Nelnet does not negotiate student loan settlements for the loans it services. Nelnet doesn't have the power to accept settlement offers. It's not the loan holder. It's merely the loan servicer. Its role is limited to processing monthly payments, repayment plan requests, forbearance/deferment requests, and loan consolidation applications.
Nelnet also tracks your progress towards forgiveness under the federal government's student loan forgiveness programs. In particular, they focus mainly on forgiveness under the income-based repayment plans.
They also track progress for student loan borrowers who work in the public service. But if you're trying to get your loans forgiven under the Public Service Loan Forgiveness Program, your loans should really be with FedLoan Servicing.
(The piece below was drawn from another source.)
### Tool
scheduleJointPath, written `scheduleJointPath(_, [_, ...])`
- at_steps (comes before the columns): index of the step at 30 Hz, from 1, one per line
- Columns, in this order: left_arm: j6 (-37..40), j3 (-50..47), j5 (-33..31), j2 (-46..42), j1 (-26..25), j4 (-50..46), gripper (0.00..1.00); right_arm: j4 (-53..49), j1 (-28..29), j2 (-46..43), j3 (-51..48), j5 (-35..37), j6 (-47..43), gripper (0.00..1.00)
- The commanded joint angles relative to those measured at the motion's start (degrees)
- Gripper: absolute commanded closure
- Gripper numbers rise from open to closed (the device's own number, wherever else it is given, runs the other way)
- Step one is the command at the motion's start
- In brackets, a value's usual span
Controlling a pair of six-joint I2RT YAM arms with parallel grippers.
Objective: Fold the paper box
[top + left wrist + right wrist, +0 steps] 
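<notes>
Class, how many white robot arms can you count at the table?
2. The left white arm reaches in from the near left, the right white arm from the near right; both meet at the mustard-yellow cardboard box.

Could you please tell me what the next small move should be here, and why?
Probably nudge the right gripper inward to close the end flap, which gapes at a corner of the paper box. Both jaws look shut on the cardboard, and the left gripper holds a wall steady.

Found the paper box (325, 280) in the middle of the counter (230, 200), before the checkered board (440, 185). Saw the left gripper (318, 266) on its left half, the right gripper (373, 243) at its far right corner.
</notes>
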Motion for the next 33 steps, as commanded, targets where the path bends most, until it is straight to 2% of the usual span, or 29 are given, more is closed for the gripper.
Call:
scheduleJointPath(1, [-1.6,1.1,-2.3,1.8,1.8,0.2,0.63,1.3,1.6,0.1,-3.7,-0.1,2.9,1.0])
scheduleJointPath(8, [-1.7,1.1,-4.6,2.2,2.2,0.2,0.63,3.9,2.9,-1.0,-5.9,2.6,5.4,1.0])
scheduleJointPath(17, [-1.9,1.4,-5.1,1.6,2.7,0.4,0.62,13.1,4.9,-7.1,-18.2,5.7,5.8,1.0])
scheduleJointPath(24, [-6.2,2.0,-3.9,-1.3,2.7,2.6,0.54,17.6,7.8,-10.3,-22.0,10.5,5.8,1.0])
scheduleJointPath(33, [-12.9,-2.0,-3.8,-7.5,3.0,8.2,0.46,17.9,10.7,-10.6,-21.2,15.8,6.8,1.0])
After all, FedLoan is the designated servicer for all PSLF applications.
How to negotiate student loan settlements Nelnet services
Nelnet primarily services federal student loans, which means the loans it acts as a loan servicer for are owned by a guaranty agency or the US Department of Education.
You can't settle a federal student loan in good standing.
You have to default first.
After you default, a settlement becomes possible.
But unlike with private lenders, you're not going to negotiate a student loan settlement for pennies.
Federal student loan settlement amounts are typically going to be for no less than 85% of the principal balance plus interest minus collection fees.
To get a settlement, the first thing you need to do is contact the federal government's Default Resolution Group. The DRG will tell you whether they have your defaulted federal loans or if they've sent the loans to another debt collection agency.
Once you find out who has your loans, call them and ask them your options for getting your loans out of default. At that point, you'll be asked whether you can pay the loan balance in full. If you say no, they'll then ask can you do a lump sum settlement of the loans? If you indicate you might be able to raise some cash for a loan payoff, they'll offer you a settlement amount. This amount will typically have to be paid in 30 to 90 days.
Can you counter that offer? Sure. Will they accept? That's another story.
The dangers of settling federal student loans
Settling federal student debt isn't without cost. Because you can't negotiate a settlement until you default, you have to worry about the consequences of federal student loan default.
Click here to learn How to Get Out of Student Loan Default
Specifically, you have to worry about:
- your credit score being damaged by missing 9 monthly student loan payments
- your employer getting a wage garnishment order
- your income tax refund being offset
- your Social Security benefits being garnished
One thing you don't have to worry about, however, is your bank account being garnished. The money in your bank account is safe until you're sued, and a judgment is entered against you. Federal student loans typically don't sue. Private student loans, on the other hand, do sue; it's there only way private loans can forcefully collect any of the unpaid loan amounts.